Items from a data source
[Start of Attachment]

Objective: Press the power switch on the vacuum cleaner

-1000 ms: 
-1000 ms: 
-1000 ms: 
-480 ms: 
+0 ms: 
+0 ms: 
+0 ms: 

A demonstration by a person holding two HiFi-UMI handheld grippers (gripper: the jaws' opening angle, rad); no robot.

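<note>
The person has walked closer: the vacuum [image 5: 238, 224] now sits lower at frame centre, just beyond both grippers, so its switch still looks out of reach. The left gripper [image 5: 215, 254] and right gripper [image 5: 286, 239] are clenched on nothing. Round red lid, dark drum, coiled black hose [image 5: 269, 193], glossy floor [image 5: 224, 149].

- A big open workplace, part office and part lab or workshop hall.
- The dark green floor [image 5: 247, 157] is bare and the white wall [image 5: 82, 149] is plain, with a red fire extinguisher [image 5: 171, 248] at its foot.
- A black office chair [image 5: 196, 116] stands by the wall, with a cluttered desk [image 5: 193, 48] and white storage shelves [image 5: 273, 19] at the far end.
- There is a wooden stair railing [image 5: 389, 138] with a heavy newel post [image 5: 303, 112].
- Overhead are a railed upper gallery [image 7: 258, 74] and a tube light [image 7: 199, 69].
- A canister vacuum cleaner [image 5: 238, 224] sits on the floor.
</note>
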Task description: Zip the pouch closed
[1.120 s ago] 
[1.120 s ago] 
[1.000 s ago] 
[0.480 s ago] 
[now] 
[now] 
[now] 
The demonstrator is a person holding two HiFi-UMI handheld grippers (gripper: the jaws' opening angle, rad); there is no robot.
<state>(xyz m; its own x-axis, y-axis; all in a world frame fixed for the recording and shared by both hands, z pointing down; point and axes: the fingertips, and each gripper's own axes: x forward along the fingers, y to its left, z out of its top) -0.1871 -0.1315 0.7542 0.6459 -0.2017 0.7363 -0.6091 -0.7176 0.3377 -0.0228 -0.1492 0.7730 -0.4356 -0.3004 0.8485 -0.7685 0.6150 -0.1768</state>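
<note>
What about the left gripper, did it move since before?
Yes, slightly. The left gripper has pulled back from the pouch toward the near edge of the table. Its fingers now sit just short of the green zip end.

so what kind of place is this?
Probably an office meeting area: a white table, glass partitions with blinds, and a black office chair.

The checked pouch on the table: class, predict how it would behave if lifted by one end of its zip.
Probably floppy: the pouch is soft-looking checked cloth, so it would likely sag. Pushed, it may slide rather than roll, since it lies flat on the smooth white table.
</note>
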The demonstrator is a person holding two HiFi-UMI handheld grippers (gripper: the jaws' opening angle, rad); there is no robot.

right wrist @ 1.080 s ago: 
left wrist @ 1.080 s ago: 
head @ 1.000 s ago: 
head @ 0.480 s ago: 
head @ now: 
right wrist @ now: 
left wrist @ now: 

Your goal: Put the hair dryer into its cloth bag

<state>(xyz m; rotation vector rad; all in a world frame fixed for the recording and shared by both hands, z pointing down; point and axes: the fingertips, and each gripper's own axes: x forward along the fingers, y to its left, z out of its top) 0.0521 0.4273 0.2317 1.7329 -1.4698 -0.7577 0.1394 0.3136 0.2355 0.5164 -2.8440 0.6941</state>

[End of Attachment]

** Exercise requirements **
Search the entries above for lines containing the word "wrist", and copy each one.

** Answer **
right wrist @ 1.080 s ago: 
left wrist @ 1.080 s ago: 
right wrist @ now: 
left wrist @ now: 

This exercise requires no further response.